Of these seven drivers of maritime geopolitics in the Indo-Pacific, the aggressive rise of China as a maritime power is the most pervasive and by far the most dangerous, with serious geoeconomic and geostrategic maritime overtones. Beijing seeks to realise Xi Jin Ping’s “China Dream” of being the predominant world-power by the year 2049 — this is now only 26 years away and Xi is running out of time. This is because history demonstrates that no geopolitical entity has become the predominant world power without first becoming the world’s predominant maritime power. The realisation of the ‘China Dream’ of 2049, therefore, requires China to better the ‘combined’ maritime power of the USA, Japan, India, Australia, France, Vietnam, and a host of other countries that do not subscribe to a future world order whose rules are formulated exclusively in and by Beijing. This seems a tall order.

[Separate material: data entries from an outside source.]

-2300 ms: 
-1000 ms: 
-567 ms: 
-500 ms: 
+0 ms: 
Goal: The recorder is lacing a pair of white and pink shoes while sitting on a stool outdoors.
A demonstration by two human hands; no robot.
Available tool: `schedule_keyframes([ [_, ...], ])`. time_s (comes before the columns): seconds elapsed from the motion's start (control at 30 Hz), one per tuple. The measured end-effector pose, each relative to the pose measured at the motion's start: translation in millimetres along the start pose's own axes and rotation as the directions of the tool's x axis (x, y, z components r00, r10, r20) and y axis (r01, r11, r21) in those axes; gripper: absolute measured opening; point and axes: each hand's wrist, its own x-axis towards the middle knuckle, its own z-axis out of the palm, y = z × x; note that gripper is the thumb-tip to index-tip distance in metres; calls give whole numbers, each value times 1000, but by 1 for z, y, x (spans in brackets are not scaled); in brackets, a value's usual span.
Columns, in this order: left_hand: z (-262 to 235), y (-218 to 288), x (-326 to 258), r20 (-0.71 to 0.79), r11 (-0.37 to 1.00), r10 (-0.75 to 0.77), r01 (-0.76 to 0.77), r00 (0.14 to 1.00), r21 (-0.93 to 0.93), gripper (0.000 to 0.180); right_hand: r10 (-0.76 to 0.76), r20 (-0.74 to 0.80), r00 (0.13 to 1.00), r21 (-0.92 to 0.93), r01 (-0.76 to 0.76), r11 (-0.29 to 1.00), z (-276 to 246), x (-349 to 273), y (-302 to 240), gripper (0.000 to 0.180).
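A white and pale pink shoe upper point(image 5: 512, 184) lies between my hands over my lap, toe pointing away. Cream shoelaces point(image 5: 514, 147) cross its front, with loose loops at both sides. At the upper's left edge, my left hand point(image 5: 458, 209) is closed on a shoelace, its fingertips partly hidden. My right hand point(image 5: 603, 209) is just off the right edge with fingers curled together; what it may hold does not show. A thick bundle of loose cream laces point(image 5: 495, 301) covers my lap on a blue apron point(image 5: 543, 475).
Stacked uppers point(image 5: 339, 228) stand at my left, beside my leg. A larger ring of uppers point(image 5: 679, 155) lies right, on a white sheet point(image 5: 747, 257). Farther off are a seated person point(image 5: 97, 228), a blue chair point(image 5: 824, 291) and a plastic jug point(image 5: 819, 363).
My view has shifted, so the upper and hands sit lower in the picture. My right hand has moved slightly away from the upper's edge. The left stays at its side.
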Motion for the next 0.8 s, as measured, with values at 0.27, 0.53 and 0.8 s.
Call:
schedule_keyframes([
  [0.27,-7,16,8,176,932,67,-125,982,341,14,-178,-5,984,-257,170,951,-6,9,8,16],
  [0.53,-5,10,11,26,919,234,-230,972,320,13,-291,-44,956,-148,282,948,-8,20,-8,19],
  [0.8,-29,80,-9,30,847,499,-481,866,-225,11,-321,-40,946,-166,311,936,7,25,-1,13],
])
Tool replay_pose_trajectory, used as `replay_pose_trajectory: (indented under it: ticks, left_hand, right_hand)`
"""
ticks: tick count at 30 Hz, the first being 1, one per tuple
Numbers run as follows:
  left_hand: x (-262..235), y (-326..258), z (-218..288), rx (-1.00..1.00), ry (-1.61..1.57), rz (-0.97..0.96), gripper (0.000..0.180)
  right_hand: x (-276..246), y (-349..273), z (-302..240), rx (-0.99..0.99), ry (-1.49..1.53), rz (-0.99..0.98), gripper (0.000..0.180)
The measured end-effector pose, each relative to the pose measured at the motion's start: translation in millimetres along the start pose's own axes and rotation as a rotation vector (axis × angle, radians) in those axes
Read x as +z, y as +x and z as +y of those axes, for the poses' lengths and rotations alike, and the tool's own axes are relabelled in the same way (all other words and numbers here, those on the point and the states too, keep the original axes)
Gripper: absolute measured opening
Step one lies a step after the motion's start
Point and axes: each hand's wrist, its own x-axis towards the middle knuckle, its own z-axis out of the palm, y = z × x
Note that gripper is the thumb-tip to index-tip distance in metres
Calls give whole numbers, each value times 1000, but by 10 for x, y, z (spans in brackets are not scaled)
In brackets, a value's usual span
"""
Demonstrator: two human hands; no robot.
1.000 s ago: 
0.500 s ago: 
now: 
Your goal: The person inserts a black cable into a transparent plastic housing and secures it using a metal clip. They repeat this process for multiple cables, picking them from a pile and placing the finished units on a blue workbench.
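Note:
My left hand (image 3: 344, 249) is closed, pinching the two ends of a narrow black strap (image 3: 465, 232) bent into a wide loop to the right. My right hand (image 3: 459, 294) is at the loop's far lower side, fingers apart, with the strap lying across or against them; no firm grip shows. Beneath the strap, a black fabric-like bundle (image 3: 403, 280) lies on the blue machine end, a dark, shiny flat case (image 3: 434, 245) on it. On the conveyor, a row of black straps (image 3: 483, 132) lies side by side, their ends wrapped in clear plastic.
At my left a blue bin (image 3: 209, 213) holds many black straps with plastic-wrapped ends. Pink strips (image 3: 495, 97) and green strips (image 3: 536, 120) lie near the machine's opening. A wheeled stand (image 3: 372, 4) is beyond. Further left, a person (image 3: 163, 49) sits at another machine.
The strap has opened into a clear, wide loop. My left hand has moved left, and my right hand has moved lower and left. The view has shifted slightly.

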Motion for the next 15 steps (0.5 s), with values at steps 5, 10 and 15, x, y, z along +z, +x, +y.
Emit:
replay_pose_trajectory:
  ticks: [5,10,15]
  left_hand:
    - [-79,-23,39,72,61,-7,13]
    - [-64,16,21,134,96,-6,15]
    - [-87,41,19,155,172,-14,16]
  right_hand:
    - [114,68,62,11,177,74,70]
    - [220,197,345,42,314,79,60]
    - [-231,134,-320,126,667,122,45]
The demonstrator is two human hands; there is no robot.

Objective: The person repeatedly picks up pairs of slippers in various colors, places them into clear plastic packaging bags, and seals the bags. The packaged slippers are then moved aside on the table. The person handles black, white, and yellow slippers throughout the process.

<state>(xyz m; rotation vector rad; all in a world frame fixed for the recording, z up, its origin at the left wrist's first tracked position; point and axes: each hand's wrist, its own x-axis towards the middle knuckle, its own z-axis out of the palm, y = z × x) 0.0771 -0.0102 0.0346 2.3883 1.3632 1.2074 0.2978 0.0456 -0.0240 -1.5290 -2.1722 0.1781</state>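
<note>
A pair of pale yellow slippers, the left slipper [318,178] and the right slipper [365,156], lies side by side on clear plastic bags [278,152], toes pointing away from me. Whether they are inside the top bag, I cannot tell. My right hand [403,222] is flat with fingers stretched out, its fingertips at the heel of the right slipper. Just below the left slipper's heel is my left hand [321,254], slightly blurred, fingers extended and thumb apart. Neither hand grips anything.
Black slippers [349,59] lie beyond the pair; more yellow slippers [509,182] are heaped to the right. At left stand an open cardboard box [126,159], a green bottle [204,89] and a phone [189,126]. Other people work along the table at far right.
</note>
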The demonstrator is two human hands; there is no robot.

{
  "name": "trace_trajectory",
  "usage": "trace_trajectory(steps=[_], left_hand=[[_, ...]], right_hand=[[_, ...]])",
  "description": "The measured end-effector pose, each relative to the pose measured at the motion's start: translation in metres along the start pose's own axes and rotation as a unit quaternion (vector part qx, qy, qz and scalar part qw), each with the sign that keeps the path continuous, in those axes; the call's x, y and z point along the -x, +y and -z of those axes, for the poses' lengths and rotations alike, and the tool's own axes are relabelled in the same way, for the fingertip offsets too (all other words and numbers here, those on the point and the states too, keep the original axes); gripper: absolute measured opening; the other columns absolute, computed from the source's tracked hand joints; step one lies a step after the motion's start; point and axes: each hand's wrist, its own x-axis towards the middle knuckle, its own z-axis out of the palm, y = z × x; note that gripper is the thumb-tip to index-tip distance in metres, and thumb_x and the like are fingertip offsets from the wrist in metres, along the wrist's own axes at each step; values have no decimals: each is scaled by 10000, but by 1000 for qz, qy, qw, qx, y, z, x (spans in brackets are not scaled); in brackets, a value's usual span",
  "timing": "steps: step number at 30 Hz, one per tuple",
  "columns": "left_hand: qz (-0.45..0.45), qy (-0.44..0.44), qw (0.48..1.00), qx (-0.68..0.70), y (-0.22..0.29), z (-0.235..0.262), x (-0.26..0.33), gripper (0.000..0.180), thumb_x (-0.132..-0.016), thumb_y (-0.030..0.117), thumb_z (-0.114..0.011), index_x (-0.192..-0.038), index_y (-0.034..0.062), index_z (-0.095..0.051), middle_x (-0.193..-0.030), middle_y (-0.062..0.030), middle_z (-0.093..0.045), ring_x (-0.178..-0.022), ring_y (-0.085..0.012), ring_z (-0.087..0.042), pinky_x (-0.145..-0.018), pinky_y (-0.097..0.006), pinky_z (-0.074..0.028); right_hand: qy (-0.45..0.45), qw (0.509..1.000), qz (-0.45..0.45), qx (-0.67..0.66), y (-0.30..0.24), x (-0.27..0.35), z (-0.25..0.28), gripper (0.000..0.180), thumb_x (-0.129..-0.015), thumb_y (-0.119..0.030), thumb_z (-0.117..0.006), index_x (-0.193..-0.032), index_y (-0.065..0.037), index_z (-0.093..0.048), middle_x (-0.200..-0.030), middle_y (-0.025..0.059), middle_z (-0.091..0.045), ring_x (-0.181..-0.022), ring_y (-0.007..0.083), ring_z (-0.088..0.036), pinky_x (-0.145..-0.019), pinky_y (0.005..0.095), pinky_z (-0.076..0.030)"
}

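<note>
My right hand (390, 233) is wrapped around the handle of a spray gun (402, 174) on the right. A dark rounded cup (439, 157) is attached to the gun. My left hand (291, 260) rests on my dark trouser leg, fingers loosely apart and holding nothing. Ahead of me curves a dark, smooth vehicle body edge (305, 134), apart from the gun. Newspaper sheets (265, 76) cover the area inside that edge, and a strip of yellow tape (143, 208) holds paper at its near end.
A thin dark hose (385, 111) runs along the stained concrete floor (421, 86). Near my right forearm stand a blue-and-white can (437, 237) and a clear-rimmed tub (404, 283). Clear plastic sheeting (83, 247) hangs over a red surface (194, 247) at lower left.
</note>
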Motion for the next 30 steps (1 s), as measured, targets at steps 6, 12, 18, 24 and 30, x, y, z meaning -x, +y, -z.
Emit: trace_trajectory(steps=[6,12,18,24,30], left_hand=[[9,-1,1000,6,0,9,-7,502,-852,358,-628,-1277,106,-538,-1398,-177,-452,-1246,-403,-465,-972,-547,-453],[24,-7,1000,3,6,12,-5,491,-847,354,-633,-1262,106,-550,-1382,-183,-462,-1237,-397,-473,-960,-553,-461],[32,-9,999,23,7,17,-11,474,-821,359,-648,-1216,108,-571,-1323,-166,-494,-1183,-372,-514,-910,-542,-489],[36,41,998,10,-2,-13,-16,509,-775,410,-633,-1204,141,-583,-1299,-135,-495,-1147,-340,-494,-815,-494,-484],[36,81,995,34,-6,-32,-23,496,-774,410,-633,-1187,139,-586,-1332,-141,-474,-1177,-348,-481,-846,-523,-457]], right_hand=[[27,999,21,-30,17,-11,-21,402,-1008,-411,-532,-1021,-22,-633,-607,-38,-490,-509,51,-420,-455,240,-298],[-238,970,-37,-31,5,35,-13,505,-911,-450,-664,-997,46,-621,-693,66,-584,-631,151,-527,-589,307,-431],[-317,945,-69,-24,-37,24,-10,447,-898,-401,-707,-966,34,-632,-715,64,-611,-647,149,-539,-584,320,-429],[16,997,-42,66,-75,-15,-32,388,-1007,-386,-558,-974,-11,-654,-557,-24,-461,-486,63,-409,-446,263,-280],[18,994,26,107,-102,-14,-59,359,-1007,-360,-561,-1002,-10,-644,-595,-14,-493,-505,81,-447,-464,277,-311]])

And yet, the Chinese hat is quite firmly in the ring.
It is essential that the challenges that have arisen in the wake of China’s flagrant use of lawfare, its disregard for established legal norms, its disregard for the sovereignty of other nation States, its adoption of grey zone tactics and the securitization of its fishing fleet, all be addressed not only by the US but also by the region’s middle powers such as India, Japan, Taiwan, Vietnam, etc. It seems intuitively desirable for these behavioural trends to be addressed under the rubric of India’s maritime policy, which is encapsulated by the acronym SAGAR (Security and Growth for All in the Region), in execution of which, first-order specificity is provided by the Indo-Pacific Oceans Initiative (IPOI). The desired end state, of course, is as articulated by Japan and others — namely, the maintenance of a free and open Indo-Pacific that is founded upon a consensually-derived international rules-based order, a deep and abiding respect for sovereignty and territorial integrity, and the nurturing of mutual respect (comity) amongst nations.
The central question, therefore, is, “how would current and future maritime game-moves of China play out in the Indo-Pacific and what ought to be the maritime responses of these middle powers?”
This very question forms the theme of the inaugural edition of what is planned to be a series of NMF Workshops on ‘Maritime China’, the first of which is scheduled to held at the NMF on the 11th of September 2023.